Charles. There were comments about not wearing deodorant back in my units in Vietnam
as well. Out there in the jungle though it seemed ridiculous simply because they knew where
we were all the time from the radios blaring, the cigarettes always being smoked
and local support which turned us in all along the way. Fighting a war where almost
everyone local is somehow opposed to you being there is damned near impossible, as we
keep proving over and over again. Thanks for your comments and your own service over there.
Semper fi,
Jim
I still do not know what The V.N. War was for…or what you were fighting for, and did WE win…..if so ..What?….So many Lives Lost……So Many Troubled Soldiers sent home, …with PTSD. Who wouldn’t have PTSD, if you did not know what you were fighting for, or if You Won or Lost? I guess if you come home alive you Won… if not you Lost. Tough times for Young Kids. Still Tough Times, for So many who lost Loved ones in that….trumped up War !
Looking forward to next chapter
It was one messed up war, and the more I learn about it the more I se e the wait like 57,000 or so and there family suffering
I know that all war is fucked up, but this was so screwed up it’s amazing any of us returned. We were just a bunch of kids with guns sat down in the middle of a country of people who wanted to kill us, if they didn’t often times our own would. This mans story rings so true and brought back many memories most of us have tried to forget…No one who wasn’t there can understand…No one really cares either..
Jerry. So true. Your analysis is spot on. We were such kids and had not clue going in. And so many died that way.
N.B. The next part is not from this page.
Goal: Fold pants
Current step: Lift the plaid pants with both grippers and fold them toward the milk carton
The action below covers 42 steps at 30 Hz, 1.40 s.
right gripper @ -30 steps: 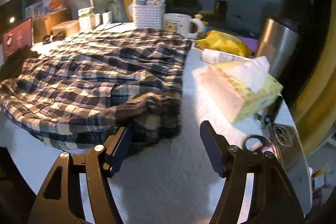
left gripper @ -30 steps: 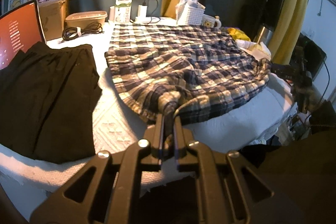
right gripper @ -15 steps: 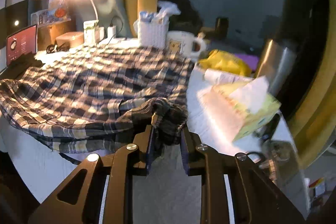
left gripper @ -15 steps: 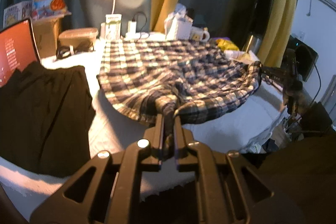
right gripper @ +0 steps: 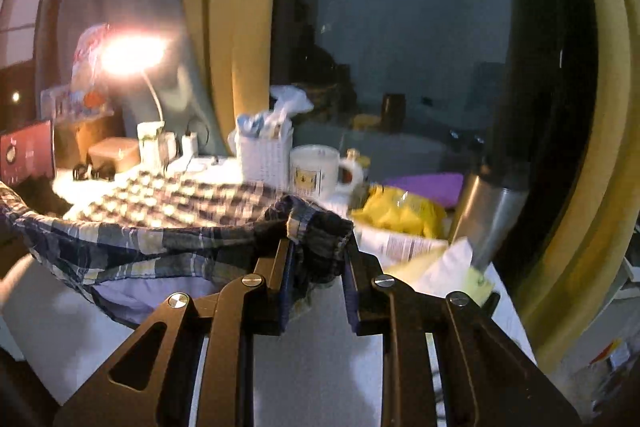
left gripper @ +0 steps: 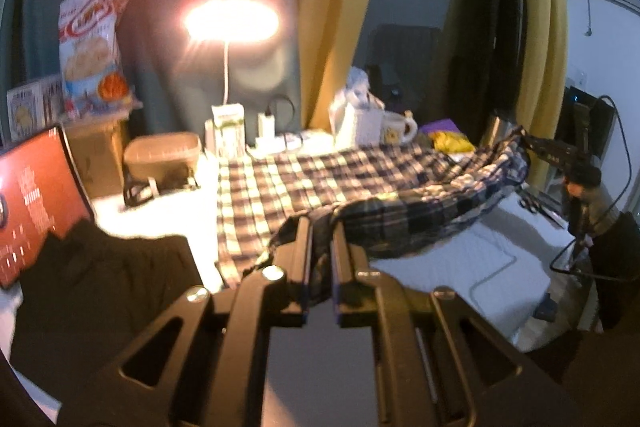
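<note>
The plaid pants (left gripper: 320, 183) lie spread on the white table cover, their near edge lifted off it. My left gripper (left gripper: 321, 227) is shut on the near left corner of the pants. My right gripper (right gripper: 316, 247) is shut on the near right corner (right gripper: 312, 223), bunched between its fingers. The lifted edge sags between the two grippers (right gripper: 120, 247). The right gripper also shows at the far right of the left wrist view (left gripper: 532, 145).
A black garment (left gripper: 100, 287) lies left of the pants, by a red-screened laptop (left gripper: 32, 195). At the back stand a lit lamp (left gripper: 232, 19), a white basket (right gripper: 264, 155) and a mug (right gripper: 316, 175). A tissue box (right gripper: 448, 267), yellow bag (right gripper: 400, 215) and steel flask (right gripper: 488, 215) sit right.
The right gripper closed on the pants' right corner. Both grippers then rose, lifting the near edge of the pants off the table.
</note>
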### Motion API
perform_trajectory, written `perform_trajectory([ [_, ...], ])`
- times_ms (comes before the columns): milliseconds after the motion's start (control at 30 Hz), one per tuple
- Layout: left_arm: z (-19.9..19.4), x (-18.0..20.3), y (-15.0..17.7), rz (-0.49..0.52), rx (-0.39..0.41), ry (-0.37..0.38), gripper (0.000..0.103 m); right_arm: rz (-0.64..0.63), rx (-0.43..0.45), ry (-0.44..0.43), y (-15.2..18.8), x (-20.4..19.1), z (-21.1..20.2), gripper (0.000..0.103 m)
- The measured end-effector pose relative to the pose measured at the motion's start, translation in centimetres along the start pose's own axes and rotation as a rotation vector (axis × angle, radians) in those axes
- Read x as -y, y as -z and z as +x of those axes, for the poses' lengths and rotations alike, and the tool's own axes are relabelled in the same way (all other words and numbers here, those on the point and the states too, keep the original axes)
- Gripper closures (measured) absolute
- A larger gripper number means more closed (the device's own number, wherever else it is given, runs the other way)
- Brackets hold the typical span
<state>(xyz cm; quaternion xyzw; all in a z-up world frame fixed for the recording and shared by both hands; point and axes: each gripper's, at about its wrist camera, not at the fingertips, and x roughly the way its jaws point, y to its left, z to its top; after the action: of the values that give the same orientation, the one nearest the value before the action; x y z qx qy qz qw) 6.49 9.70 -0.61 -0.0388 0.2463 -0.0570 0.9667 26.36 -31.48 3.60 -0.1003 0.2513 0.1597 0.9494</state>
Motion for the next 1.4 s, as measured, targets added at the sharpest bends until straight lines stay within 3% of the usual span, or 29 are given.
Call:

You wither got lucky our you didn’t. No Rambo junk. And when you came home and they didn’t like your long hair
or whatever you didn’t get to say boo much less kill them for it!
Semper fi,
Jim
A lot of us cared . I’m from mid state PA . 6 of us enlisted because of our heros . You guys who fought in Vietnam . I being the only true Hard ass joined the corp ! Kidding . But our fathers fought in WWII taught in to have respect for you guys doing a shitty job in a shitty place . This my way of saying thank you for that and some of us still care
Thank you David. I am torn in writing the story because it is not my
attention to hurt the Marine Corps or U.S. leadership in the telling.
There was, and remains, little understanding among combat leaders remote from
such conflicts about the way it really is or was. There was no feedback
from combat to training back then and I am not sure about now. I wanted to
come home, get out of the hospital and go to Quantico to teach but the
leadership would have none of that at the time. Thanks for the thanks and the care!
Semper fi,
Jim
Thanks for posting these. I spent a year there in the same areas you have talked about. I was a 0311 grunt, fire team leader, squad leader and most of the tour point man. I was wounded several times but managed to survive it all. I never saw a company with such bad discipline as you describe but do not doubt that one existed. Your stories have stirred so many memories of things that happened over there. I am glad that you chose to publish these for people to read and eagerly await the posting of each new one. Thanks again.. Semper Fi
Thanks Jack, Sorry i did not respond sooner.